### Requirement
Going down the data below, set down exactly the line with "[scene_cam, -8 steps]" and each line after it through the line with "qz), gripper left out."; no other lines.

Records from a collection
◇ ◇ ◇
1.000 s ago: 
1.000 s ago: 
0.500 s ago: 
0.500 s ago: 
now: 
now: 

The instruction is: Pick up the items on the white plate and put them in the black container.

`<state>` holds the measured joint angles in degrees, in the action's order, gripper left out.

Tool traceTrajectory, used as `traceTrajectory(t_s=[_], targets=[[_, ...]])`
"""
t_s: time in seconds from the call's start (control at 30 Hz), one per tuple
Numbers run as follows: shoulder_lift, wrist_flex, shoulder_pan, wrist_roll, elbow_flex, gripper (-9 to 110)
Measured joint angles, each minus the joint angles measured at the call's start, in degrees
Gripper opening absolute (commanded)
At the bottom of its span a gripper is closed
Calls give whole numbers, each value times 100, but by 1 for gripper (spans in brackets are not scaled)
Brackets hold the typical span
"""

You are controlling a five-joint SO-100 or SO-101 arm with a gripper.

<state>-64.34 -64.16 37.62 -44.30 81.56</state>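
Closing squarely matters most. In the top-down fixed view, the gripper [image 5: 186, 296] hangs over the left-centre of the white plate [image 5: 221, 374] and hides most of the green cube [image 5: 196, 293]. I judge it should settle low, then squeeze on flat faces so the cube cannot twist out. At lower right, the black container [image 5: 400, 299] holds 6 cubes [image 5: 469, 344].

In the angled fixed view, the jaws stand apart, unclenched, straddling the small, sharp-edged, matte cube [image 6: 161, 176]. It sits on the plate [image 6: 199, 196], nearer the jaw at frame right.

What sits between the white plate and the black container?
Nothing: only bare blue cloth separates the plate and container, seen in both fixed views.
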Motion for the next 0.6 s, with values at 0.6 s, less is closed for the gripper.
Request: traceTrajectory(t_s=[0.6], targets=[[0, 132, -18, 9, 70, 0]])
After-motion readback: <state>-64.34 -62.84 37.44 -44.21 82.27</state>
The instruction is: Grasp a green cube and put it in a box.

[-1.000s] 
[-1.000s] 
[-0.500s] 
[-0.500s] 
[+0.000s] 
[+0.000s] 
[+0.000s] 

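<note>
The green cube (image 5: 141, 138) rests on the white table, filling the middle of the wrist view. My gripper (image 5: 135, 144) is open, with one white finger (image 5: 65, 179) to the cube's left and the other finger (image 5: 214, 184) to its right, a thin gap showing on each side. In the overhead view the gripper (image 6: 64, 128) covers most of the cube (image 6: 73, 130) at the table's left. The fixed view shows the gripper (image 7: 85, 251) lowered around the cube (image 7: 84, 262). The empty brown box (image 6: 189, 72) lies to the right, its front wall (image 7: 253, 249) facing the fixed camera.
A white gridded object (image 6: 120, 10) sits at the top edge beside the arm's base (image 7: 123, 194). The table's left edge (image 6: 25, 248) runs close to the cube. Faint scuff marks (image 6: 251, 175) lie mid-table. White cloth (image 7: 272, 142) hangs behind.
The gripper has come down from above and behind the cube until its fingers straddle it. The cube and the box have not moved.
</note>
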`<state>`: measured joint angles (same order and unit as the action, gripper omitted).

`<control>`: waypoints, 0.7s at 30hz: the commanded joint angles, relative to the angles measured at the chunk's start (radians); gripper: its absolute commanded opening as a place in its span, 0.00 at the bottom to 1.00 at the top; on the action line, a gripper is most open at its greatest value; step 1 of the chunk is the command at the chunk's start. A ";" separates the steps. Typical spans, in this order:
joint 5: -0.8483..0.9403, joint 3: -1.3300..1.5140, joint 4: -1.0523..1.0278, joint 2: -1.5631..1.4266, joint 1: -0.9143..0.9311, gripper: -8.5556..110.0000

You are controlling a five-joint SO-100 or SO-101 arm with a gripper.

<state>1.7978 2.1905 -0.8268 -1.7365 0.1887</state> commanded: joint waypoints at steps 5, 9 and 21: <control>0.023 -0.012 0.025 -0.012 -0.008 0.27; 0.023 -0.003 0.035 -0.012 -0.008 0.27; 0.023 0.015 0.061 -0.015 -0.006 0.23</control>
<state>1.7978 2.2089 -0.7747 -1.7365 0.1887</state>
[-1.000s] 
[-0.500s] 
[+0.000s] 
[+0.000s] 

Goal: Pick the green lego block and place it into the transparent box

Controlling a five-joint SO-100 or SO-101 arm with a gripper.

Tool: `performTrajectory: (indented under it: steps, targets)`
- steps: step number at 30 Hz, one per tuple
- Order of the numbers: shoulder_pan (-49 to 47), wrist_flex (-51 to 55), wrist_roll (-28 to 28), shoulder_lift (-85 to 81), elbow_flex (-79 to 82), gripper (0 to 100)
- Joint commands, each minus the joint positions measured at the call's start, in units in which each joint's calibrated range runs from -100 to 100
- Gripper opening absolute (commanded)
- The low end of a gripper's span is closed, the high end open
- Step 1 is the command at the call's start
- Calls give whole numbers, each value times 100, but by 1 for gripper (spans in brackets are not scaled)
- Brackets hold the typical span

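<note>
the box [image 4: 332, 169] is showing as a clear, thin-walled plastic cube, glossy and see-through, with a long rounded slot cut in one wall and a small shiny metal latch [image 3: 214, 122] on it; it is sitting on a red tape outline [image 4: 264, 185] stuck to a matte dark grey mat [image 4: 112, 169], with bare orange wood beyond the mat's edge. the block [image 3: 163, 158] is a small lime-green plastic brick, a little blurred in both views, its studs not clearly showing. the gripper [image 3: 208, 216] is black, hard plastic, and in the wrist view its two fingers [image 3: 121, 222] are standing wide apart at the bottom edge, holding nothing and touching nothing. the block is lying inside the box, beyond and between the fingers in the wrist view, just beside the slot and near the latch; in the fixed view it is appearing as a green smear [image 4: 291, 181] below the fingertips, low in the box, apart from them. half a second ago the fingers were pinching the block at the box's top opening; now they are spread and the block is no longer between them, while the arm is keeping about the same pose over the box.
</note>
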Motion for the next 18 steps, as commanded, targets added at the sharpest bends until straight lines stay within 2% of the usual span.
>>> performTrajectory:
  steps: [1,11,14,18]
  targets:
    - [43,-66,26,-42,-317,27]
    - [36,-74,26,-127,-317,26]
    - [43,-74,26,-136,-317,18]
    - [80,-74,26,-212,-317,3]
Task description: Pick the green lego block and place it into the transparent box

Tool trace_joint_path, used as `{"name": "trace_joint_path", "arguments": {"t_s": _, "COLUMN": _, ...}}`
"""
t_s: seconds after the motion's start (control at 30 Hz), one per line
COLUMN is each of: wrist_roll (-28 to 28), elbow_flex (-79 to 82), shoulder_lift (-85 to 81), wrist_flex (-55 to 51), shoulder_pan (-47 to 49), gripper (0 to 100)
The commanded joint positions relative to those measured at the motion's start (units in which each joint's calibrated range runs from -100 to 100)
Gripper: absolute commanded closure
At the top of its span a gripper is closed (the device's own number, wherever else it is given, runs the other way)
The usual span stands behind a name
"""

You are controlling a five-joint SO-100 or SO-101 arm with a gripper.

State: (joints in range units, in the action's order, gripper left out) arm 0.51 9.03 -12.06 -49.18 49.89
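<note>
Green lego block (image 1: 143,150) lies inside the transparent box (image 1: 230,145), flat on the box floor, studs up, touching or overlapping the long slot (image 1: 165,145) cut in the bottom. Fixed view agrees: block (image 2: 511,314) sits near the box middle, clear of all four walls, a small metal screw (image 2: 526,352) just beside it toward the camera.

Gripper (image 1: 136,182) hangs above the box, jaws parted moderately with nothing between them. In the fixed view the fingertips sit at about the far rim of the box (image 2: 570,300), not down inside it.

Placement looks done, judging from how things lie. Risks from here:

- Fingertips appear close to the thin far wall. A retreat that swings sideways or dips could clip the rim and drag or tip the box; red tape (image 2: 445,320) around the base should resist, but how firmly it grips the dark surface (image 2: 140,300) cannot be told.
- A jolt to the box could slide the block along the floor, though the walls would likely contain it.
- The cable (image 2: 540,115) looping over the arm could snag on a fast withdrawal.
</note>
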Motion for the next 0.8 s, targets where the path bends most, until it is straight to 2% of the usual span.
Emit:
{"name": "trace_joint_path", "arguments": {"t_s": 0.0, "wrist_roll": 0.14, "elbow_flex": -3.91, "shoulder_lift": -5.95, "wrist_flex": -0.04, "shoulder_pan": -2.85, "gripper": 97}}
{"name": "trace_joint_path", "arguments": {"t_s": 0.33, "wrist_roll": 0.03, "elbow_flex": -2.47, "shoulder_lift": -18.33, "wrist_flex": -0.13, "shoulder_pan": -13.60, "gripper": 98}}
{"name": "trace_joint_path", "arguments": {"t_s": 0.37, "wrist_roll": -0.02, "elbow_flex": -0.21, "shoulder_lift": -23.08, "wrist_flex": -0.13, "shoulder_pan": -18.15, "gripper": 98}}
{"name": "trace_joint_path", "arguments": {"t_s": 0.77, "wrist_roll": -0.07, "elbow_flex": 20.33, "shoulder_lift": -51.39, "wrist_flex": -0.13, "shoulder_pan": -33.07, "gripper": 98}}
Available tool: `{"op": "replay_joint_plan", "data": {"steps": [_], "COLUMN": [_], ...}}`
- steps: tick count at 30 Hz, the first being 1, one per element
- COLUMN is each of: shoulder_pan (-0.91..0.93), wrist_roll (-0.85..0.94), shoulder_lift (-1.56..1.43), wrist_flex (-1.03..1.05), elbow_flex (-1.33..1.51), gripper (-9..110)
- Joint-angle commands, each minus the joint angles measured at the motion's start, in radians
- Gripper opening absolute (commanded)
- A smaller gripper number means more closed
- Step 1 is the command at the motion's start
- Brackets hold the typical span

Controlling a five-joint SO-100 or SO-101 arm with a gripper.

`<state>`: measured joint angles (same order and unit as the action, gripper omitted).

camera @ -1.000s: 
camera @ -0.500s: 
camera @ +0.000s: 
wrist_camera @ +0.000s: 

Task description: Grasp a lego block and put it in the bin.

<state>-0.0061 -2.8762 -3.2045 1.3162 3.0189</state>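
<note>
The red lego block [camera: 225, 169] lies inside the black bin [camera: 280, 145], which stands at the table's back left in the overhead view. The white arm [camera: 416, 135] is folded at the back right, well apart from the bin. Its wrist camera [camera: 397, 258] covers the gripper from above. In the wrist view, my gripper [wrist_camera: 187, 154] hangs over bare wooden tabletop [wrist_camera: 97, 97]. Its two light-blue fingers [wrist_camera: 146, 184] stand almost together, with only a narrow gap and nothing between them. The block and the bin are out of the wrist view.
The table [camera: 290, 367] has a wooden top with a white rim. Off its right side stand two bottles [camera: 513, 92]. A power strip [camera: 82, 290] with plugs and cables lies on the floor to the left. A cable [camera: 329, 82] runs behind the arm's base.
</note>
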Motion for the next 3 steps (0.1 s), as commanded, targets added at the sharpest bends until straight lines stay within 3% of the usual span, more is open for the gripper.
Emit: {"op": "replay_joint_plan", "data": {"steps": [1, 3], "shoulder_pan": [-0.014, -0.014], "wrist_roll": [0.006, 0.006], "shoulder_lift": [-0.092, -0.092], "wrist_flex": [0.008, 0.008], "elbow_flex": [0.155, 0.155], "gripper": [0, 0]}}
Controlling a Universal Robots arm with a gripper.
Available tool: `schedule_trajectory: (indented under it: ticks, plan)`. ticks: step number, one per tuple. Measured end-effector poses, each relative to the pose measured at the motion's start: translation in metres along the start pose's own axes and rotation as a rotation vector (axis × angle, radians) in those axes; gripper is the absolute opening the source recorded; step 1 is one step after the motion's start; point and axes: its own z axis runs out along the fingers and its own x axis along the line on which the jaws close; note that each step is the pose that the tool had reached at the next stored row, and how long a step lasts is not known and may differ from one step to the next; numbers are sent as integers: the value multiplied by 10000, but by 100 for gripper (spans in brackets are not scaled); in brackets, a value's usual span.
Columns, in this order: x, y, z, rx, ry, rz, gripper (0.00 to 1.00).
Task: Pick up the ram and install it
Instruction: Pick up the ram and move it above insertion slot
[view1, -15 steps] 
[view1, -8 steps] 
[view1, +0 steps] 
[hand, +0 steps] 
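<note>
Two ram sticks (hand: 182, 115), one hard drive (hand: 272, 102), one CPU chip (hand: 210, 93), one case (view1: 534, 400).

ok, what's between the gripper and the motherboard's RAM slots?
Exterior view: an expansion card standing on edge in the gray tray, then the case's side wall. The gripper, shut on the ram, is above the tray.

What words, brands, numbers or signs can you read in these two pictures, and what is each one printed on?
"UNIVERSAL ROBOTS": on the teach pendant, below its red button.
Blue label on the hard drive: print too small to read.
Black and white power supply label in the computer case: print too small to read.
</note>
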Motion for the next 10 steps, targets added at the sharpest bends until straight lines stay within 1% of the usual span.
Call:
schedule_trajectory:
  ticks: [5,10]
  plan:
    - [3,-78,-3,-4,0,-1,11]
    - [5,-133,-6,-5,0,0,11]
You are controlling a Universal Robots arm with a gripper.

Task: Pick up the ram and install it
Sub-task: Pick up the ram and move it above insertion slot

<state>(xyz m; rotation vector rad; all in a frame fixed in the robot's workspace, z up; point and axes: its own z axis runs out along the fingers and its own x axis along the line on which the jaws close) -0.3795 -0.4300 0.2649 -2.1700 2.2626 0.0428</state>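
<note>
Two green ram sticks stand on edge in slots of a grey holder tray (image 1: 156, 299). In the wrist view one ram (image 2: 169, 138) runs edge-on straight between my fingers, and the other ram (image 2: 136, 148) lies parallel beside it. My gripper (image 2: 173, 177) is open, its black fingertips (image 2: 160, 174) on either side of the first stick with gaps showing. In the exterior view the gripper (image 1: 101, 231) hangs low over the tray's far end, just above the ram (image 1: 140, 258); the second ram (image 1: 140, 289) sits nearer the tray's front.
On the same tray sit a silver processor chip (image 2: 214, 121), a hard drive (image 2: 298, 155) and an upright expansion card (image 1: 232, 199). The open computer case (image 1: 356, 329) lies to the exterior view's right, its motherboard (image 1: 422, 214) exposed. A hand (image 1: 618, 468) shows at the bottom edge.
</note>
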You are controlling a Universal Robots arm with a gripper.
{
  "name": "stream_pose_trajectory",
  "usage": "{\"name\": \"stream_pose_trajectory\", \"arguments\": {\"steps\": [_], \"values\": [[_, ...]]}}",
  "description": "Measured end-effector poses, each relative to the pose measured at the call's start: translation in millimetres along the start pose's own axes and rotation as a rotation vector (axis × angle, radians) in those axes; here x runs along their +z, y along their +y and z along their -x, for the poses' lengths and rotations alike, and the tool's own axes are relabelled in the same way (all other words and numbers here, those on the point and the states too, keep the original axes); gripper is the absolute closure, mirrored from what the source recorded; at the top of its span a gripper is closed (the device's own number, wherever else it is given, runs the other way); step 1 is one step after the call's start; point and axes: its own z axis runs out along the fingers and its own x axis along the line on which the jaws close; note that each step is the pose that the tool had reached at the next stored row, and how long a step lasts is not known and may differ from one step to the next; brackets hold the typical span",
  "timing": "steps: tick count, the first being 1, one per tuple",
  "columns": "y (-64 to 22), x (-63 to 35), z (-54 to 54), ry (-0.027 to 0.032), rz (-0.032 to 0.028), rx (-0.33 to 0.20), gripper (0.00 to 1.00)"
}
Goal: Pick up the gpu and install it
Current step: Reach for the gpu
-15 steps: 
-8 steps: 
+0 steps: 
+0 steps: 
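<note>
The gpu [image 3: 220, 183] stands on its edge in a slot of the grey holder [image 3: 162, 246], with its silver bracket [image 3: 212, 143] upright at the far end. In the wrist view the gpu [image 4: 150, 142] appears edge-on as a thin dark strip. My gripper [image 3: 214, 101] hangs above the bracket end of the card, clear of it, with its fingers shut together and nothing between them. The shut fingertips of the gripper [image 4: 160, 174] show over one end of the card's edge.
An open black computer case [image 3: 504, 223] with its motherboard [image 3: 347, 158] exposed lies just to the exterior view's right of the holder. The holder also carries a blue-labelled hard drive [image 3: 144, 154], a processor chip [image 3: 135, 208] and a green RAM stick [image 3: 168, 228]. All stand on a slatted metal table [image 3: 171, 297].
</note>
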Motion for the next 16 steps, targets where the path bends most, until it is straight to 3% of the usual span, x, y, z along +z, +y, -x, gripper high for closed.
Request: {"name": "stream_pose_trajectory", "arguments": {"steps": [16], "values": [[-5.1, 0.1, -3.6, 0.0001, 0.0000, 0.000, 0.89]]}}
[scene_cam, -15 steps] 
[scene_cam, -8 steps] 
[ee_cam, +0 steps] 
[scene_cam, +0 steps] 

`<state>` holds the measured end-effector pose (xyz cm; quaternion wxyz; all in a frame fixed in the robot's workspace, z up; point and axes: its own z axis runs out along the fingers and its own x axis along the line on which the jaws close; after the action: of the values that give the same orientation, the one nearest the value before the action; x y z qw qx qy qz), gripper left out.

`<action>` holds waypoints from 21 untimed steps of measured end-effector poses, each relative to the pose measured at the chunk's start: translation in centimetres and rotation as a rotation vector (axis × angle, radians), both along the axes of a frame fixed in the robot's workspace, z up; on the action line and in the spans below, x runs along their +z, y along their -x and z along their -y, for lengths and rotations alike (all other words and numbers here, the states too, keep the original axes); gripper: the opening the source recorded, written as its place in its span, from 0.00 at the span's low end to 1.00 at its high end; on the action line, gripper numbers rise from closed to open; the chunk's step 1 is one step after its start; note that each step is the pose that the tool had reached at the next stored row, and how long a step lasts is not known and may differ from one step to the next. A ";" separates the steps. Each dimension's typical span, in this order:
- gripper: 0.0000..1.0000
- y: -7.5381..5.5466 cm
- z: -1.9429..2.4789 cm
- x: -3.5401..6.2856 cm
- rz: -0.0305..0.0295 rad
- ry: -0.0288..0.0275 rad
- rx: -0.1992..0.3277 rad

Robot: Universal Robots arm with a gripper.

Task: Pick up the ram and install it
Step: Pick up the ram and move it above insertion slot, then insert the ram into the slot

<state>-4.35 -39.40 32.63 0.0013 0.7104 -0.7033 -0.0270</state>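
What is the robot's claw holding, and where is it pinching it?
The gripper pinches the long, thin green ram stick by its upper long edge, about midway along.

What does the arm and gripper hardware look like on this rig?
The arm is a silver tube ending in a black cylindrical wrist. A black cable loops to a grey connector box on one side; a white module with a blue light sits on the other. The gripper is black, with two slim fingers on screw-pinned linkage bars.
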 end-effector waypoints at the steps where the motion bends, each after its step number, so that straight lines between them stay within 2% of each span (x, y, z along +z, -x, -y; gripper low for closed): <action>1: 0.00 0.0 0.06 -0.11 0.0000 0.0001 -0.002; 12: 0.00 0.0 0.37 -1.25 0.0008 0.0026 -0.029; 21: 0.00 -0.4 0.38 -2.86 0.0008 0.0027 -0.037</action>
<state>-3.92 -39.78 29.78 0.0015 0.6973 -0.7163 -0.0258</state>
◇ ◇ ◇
### Written solution
[scene_cam, -8 steps] 
[ee_cam, +0 steps] 
[scene_cam, +0 steps] 

`<state>` holds the measured end-effector pose (xyz cm; quaternion wxyz; all in a frame fixed in the robot's workspace, z up; point and axes: its own z axis runs out along the fingers and its own x axis along the line on which the jaws close; after the action: of the values that give the same orientation, the one nearest the value before the action; x y z qw qx qy qz), gripper left out.

The given answer completes the exercise.